Copy out each line of the entries where the word "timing" is present.
=-=-=-=-=
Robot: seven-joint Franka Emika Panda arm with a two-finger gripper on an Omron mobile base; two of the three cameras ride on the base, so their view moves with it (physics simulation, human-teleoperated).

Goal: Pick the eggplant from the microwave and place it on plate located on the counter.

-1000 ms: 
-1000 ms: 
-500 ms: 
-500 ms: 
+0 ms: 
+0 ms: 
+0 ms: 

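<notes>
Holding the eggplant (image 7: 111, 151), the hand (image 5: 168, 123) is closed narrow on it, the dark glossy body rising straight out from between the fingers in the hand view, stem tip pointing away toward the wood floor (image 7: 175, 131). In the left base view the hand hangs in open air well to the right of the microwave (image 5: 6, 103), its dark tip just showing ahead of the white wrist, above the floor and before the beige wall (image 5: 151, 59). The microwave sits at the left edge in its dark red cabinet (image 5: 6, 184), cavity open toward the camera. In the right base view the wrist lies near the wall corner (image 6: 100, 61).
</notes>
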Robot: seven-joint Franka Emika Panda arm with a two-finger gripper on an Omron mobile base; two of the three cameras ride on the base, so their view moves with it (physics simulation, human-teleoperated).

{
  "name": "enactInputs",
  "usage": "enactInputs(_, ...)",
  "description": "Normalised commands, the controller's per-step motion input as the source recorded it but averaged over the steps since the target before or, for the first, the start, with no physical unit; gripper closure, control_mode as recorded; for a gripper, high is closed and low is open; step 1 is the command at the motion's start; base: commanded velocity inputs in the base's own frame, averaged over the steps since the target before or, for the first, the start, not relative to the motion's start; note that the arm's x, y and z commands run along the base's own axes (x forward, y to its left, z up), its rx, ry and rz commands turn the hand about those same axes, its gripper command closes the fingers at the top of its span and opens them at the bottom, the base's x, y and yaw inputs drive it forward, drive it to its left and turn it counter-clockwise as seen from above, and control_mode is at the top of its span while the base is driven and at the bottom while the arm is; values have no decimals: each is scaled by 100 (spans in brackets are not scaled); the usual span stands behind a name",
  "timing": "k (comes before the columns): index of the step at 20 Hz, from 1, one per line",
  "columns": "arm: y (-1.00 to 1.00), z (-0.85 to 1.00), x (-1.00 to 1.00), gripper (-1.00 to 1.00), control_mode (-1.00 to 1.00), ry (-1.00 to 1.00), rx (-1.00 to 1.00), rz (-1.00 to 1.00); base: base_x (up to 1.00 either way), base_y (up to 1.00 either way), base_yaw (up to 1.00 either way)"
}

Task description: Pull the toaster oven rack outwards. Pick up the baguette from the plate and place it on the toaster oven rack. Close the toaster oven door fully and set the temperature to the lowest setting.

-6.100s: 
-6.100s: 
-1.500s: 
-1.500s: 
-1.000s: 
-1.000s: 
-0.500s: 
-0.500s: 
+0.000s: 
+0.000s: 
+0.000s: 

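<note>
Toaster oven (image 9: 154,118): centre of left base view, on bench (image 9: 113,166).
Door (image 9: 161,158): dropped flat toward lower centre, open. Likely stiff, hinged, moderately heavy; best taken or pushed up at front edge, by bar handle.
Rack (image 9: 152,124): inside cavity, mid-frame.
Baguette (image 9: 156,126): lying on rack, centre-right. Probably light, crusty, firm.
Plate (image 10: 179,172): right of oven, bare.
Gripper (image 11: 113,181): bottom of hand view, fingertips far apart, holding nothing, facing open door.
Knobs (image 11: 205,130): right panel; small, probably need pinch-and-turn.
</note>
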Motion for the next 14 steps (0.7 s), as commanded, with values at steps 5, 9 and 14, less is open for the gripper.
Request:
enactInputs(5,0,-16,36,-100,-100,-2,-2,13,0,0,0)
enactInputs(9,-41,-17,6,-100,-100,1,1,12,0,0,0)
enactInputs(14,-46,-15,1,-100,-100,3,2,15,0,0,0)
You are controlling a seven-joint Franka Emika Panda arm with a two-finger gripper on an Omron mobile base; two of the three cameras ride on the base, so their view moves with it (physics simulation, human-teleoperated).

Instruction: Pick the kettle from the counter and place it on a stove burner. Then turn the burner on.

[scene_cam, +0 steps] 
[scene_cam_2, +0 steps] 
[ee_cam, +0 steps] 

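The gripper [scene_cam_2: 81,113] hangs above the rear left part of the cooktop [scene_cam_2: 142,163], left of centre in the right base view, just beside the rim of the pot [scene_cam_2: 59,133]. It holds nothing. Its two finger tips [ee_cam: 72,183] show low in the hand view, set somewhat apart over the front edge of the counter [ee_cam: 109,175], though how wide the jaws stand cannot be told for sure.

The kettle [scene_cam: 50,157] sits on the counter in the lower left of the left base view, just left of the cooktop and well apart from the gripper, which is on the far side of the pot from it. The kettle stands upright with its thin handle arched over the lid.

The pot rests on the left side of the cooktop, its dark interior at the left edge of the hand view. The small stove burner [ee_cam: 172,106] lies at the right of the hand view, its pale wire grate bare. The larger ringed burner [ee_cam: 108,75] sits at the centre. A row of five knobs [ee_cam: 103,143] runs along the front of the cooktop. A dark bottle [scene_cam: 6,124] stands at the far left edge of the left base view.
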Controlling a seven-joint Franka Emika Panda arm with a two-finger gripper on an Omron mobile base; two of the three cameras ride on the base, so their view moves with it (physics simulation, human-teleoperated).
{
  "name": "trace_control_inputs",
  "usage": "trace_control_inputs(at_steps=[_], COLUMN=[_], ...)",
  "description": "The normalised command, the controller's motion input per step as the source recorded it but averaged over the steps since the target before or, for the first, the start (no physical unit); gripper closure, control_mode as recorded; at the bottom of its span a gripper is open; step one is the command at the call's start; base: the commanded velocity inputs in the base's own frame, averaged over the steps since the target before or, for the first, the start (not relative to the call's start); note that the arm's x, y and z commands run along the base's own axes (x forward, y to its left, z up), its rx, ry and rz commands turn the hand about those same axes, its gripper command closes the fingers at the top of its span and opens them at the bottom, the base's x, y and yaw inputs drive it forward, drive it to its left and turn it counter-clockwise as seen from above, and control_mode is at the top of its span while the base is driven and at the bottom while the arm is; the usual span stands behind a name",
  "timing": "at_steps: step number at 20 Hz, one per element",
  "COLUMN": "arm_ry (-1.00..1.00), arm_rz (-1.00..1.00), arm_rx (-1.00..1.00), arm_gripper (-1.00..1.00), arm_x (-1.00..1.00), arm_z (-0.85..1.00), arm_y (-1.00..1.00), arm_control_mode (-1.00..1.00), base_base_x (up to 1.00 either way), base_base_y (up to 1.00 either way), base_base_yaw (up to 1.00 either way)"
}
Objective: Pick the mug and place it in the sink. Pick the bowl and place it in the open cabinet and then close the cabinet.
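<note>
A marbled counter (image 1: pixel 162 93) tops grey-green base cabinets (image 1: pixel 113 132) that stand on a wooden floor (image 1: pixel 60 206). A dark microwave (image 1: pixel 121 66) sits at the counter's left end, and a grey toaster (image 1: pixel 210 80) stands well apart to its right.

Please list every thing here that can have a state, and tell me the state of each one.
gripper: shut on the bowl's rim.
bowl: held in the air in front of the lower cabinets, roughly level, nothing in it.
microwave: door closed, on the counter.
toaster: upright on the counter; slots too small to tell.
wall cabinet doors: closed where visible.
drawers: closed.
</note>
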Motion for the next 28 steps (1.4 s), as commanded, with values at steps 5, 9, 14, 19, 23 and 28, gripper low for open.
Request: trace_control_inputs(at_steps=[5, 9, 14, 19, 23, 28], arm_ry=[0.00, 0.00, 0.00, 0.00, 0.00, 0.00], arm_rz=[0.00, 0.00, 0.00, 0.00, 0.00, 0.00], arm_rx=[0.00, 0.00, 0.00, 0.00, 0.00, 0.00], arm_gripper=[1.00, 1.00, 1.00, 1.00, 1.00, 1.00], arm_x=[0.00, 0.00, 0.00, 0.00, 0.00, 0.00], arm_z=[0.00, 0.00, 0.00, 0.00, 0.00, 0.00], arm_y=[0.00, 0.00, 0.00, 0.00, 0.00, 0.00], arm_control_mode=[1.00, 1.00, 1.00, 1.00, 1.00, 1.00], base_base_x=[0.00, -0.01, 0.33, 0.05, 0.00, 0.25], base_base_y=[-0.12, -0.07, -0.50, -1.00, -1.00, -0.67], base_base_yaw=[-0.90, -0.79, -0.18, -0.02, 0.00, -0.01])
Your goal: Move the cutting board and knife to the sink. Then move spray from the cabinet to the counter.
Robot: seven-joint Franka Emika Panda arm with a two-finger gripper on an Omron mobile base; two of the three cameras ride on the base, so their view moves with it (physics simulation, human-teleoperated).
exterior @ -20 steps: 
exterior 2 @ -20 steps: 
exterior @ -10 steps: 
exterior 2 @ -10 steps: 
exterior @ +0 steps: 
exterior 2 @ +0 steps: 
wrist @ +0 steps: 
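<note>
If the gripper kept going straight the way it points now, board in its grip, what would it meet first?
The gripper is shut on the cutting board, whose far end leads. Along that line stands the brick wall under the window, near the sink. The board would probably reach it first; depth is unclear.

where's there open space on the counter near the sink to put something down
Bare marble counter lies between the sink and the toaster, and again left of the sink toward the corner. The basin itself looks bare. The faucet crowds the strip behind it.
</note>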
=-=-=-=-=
* **TASK SOLUTION**:
  "timing": "k (comes before the columns): index of the step at 20 Hz, from 1, one per line",
  "timing": "at_steps: step number at 20 Hz, one per element",

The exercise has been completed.